Original comment by rakeshs101981@gmail.com on 29 Jan 2010 at 4:22

GoogleCodeExporter commented 9 years ago

Original comment by rakeshs101981@gmail.com on 29 Jan 2010 at 4:22

GoogleCodeExporter commented 9 years ago
The correct issue is Connector Manager Issue 212

Original comment by rakeshs101981@gmail.com on 29 Jan 2010 at 4:24

GoogleCodeExporter commented 9 years ago
As described here: http://hc.apache.org/httpclient-3.x/performance.html

"HttpClient is capable of efficient request/response body streaming. Large 
entities 
may be submitted or received without being buffered in memory. This is 
especially 
critical if multiple HTTP methods may be executed concurrently. While there are 
convenience methods to deal with entities such as strings or byte arrays, their 
use 
is discouraged. Unless used carefully they can easily lead to out of memory 
conditions, since they imply buffering of the complete entity in memory."

Hence the issue seems to be more related to the environment, where the 
connection is 
closed pre-maturely for various reasons known to HTTClient library. The problem 
is 
not repeated for content crawled from all SharePoint servers, but only onw 
SharePoint server, which supposedly seems to be serving slow connections

Original comment by rakeshs101981@gmail.com on 11 Feb 2010 at 8:36

GoogleCodeExporter commented 9 years ago
Works fine with another SharePoint installation with more than 160k docs.

One observation is that this exception occurs whenever 
the "java.net.SocketException: No buffer space available (maximum connections 
reached?): JVM_Bind" occurs as reported in Issue 59

So the exception might be triggered by following sequence:

1. The SharePoint serving is slow in serving content
2. The connector soon exhausts the max sockets available for establishing 
connection 
resulting in JVM_Bind exception
3. This might trigger HTTPCLient library to close existing connections
4. The read of any such closed connection will throe an IOException

Original comment by rakeshs101981@gmail.com on 11 Feb 2010 at 8:58

GoogleCodeExporter commented 9 years ago
I am trying to understand how the Connector is running out of sockets.

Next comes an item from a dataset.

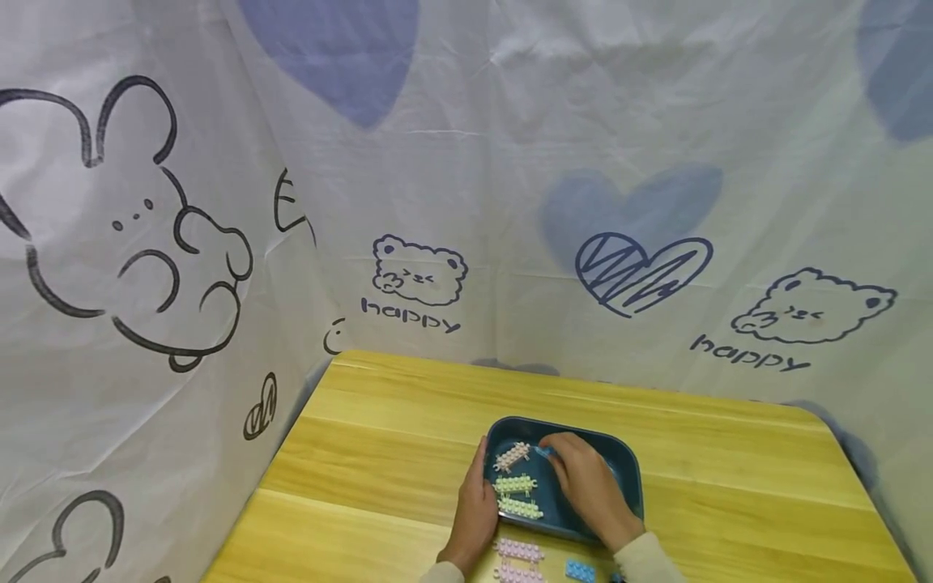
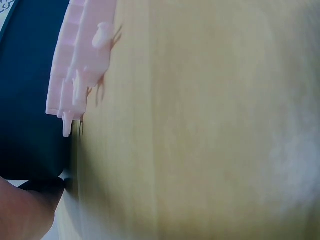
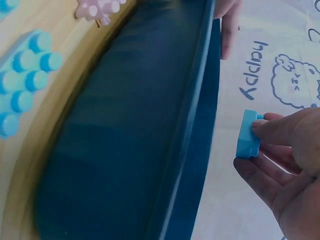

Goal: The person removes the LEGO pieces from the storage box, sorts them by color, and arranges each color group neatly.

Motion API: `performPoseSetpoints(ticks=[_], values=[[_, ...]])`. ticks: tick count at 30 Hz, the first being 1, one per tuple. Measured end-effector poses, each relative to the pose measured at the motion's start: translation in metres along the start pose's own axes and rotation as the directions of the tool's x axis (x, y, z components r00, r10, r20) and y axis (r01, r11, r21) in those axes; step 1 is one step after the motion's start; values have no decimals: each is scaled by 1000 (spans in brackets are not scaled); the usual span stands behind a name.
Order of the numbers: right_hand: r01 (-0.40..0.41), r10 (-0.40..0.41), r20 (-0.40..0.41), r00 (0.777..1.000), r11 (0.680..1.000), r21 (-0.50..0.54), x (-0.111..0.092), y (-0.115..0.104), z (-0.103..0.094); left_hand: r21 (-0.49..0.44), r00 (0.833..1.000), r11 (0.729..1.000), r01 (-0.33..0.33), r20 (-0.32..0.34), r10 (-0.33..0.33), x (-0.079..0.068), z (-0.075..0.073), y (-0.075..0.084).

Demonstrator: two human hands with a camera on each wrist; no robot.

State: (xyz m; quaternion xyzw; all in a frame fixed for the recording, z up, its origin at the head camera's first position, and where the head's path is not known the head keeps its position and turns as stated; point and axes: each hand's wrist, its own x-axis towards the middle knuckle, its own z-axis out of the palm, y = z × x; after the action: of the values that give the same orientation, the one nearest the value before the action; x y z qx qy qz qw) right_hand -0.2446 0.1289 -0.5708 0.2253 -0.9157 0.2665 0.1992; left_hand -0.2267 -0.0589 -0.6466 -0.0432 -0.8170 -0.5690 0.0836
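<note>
White cloth backdrop [image 1: 503,186] printed with bears and hearts; yellow wood-grain table [image 1: 408,421] below it. On the table, a dark blue-green, rounded rectangular tray [image 1: 557,504] is steadied by the left hand [image 1: 474,506], its fingers laid nearly straight along the outer left wall; this is judged to keep the tray from sliding. A small light-blue studded brick [image 3: 247,135] is pinched at the fingertips of the right hand [image 1: 586,482] and appears within the tray's outline, near a peach studded strip [image 1: 513,457]; contact with the tray floor cannot be told. A fingertip hold is presumably used because the brick is small. Two pale-green studded strips [image 1: 516,485] lie below the peach one, along the left side, floor space being left to the right; outside the near wall, two pale-pink studded strips [image 1: 519,551] and a bright-blue studded block [image 1: 580,571] are set, presumably within easy reach.
</note>
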Motion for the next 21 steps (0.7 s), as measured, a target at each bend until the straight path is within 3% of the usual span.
performPoseSetpoints(ticks=[7,12,21], values=[[8,-8,-23,1000,1000,-10,-1,-3,-5,6,999,999,-41,-22,41,-2,0,1],[9,-9,-30,1000,1000,-6,-7,-3,-9,-6,1000,1000,-8,-12,8,-2,1,1],[26,-24,-70,997,999,27,-27,-13,-20,0,1000,1000,-3,-6,3,0,1,0]])
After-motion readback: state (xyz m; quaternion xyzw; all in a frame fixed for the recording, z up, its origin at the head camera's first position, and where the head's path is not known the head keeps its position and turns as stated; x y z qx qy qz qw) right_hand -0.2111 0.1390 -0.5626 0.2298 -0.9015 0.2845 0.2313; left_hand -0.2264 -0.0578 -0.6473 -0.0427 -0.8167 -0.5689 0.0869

Are you maintaining open InputStreams for all items in the returned 
DocumentList (2000 open InputStreams)?

Are you opening a new InputStream for a Document's content upon a call to 
nextDocument (or when fetching 
the content Property for that Document)?

Does it seem that the Document's content InputStream.close() method doesn't 
ever get called (except by 
AutoClose)?

Are many Traversal batches timing out, getting cancelled, then leaking an open 
connection to the Sharepoint 
server?

Are you running a large number (> 10) of concurrent Connector instances in the 
same Connector Manager?

Is it possible that it is the Sharepoint Server that has run out of sockets 
(rather than the Connector client)?

Original comment by Brett.Mi...@gmail.com on 11 Feb 2010 at 7:09

GoogleCodeExporter commented 9 years ago
The conenctor just hands over an inputstream to the CM. Its opened only when CM 
calls findProperty("google:content") or findProperty("google:mimetype").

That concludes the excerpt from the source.